== Segment start ==
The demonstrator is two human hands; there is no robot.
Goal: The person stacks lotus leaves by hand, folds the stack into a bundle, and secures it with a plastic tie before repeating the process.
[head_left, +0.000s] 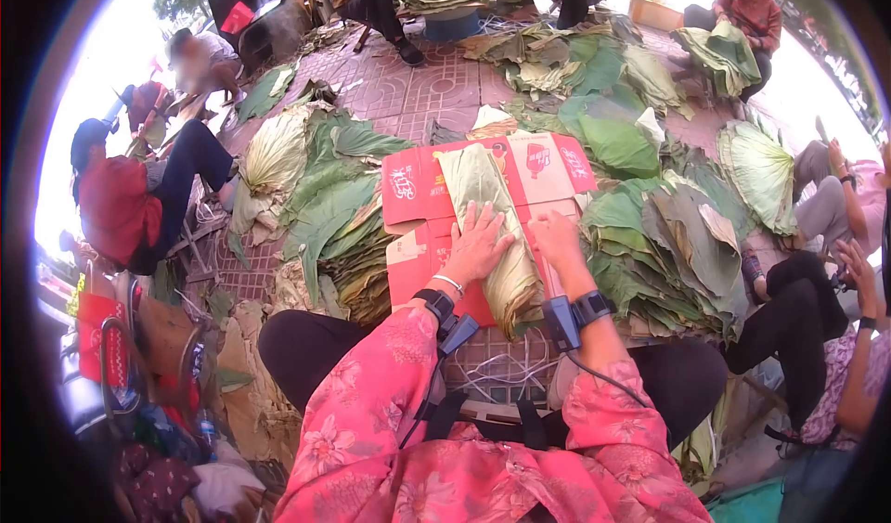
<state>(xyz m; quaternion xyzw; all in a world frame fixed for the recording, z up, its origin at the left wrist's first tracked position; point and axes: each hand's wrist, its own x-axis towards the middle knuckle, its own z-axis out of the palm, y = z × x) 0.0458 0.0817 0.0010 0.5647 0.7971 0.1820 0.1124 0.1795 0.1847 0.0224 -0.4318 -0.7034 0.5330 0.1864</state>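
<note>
A long bundle of folded dried leaves (pixel 492 231) lies lengthwise on a flattened red cardboard box (pixel 418 189) in front of me. My left hand (pixel 478 242) rests flat on the bundle's left side, fingers spread. Just right of the bundle, above the cardboard, my right hand (pixel 555 237) is closed with its fingers curled in. What it holds, if anything, is hidden. Large stacked green leaves (pixel 353 212) are left of the cardboard, and another leaf stack (pixel 659 254) is on the right. Both my wrists carry strapped devices.
White strips (pixel 506 365) lie tangled on the paving between my knees. Several people sit around, one in a red top (pixel 116 203) at left and one holding leaves (pixel 724 54) at far right. A chair with a red bag (pixel 100 333) stands at lower left.
</note>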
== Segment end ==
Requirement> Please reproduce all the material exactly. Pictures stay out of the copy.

Solution to the problem>
The demonstrator is two human hands; there is no robot.
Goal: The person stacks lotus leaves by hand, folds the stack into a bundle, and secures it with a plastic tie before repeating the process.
[head_left, +0.000s] 
<state>(xyz m; quaternion xyzw; all in a world frame fixed for the recording, z up, its origin at the left wrist's first tracked position; point and axes: each hand's wrist, its own x-axis towards the middle knuckle, its own z-axis out of the palm, y = z × x) 0.0458 0.0817 0.0010 0.5647 0.7971 0.1820 0.1124 0.1795 0.1847 0.0224 -0.4318 -0.7034 0.5330 0.1864</state>
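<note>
A long bundle of folded dried leaves (pixel 492 231) lies lengthwise on a flattened red cardboard box (pixel 418 189) in front of me. My left hand (pixel 478 242) rests flat on the bundle's left side, fingers spread. Just right of the bundle, above the cardboard, my right hand (pixel 555 237) is closed with its fingers curled in. What it holds, if anything, is hidden. Large stacked green leaves (pixel 353 212) are left of the cardboard, and another leaf stack (pixel 659 254) is on the right. Both my wrists carry strapped devices.
White strips (pixel 506 365) lie tangled on the paving between my knees. Several people sit around, one in a red top (pixel 116 203) at left and one holding leaves (pixel 724 54) at far right. A chair with a red bag (pixel 100 333) stands at lower left.
</note>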

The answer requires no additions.